Update 22.2.2022 Abend: Sicherheitsvorkehrungen
Seit der Veröffentlichung dieses Artikels in den frühen Morgenstunden überschlagen sich die Ereignisse. Bisher war die Rede von Cyber-Angriffen, Drohungen und Streuung von Fake-News, weshalb wir diese Phänomene thematisiert haben.
Doch nun spitzt sich die Lage weiter zu und die russische Föderation marschiert nachweislich mit Truppen in die benachbarte Ukraine ein. Abseits dieser drastischen Entwicklungen zeigen sich weitreichendere Auswirkungen in Bezug auf das eigentliche Thema dieses Artikels.
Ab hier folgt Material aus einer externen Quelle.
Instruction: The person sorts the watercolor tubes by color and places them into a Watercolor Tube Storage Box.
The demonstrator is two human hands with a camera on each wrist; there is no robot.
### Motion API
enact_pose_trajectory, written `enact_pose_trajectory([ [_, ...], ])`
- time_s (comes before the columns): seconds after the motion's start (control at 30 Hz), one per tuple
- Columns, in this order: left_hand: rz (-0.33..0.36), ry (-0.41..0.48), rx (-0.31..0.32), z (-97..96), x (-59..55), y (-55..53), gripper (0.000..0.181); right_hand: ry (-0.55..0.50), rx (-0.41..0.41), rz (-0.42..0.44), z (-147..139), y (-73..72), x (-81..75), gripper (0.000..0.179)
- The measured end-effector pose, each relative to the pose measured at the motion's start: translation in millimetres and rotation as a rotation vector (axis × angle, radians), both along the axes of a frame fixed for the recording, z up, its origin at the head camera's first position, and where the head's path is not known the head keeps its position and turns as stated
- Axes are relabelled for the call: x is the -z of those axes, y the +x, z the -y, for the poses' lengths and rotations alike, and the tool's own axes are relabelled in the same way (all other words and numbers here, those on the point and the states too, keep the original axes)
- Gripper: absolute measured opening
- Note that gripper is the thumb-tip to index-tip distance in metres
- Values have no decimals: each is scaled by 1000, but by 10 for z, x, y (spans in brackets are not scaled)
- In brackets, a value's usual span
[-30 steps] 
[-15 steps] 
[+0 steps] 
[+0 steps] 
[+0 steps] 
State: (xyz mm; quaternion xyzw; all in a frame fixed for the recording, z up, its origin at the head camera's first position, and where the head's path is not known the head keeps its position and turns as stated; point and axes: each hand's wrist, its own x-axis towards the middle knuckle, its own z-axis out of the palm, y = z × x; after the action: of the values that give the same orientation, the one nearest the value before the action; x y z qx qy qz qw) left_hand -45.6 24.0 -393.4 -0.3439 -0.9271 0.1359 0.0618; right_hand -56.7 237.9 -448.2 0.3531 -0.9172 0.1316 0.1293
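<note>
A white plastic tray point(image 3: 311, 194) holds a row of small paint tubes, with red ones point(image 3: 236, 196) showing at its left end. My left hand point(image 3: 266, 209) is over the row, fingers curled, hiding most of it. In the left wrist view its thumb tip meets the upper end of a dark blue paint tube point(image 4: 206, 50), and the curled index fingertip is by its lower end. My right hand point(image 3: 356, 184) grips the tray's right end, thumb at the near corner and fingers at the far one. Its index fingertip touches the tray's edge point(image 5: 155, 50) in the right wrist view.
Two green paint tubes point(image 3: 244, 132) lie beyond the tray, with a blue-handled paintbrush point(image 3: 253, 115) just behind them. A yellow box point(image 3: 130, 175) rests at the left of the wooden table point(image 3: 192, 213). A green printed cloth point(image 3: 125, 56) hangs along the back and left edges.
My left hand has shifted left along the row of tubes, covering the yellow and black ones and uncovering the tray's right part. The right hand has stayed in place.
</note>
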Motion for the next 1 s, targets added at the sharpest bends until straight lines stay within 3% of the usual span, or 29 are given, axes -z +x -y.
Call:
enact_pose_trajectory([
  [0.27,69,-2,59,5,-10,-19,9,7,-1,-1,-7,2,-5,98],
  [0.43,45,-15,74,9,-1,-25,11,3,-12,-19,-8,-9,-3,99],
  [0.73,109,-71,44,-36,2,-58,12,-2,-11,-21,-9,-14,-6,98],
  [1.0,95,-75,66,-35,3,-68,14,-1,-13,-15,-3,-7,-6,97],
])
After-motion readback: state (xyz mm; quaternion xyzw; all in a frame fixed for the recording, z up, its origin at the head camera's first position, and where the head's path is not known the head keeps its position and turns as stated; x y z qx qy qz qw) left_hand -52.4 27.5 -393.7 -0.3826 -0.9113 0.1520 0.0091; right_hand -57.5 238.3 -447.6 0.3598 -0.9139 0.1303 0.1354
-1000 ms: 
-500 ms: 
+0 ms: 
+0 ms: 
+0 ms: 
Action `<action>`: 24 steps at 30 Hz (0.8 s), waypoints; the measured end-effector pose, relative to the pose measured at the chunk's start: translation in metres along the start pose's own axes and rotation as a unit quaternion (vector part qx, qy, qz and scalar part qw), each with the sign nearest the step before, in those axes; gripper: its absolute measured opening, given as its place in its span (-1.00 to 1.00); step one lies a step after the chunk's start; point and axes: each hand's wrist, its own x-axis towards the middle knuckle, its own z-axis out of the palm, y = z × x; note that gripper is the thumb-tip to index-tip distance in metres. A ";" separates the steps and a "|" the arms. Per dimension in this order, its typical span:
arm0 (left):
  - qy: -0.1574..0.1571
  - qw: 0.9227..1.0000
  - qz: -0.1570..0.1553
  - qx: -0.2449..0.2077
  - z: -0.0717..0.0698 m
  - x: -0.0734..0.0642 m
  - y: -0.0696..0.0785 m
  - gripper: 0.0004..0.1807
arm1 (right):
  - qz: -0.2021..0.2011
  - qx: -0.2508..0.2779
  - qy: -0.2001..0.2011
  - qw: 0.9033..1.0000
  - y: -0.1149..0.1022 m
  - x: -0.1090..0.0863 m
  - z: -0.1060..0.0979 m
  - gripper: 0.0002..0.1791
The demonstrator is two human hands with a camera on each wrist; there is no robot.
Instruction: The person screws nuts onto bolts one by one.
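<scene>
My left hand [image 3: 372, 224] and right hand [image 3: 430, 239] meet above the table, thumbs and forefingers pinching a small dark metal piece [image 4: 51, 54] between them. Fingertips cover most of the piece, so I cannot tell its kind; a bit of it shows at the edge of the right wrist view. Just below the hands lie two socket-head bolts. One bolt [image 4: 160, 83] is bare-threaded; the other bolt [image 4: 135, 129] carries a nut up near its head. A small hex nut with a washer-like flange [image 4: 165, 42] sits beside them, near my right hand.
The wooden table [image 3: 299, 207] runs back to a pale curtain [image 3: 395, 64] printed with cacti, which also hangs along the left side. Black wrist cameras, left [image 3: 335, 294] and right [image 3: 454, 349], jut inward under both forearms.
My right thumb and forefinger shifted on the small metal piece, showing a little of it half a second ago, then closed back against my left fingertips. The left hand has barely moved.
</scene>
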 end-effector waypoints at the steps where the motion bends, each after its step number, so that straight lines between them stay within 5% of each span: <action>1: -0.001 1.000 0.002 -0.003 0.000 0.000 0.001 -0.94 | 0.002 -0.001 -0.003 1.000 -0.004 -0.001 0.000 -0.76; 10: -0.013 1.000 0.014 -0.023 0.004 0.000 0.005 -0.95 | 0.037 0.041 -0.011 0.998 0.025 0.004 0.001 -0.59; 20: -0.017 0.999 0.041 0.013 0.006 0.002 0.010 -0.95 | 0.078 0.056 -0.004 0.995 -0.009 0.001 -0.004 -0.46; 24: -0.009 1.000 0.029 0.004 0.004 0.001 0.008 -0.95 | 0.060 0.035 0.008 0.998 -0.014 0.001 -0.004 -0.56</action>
Deutsche Behörden warnen vor potenziellen Cyber-Attacken, insbesondere was kritische Infrastruktur im Land sowie in weiterer Folge der EU betrifft. Allen voran teilte das deutsche Bundesamt für Sicherheit in der Informationstechnik (BSI) mehrfach mit, Vorkehrungen zu treffen, die entsprechende Sicherheiten garantieren würden. Die Bedrohung durch Attacken über Computernetzwerke waren wie berichtet bereits zuvor in die gegebene Krise involviert. Mit diesen Warnungen dürfte nun aber feststehen, dass sie schon bald deutlich weitreichender und häufiger werden können.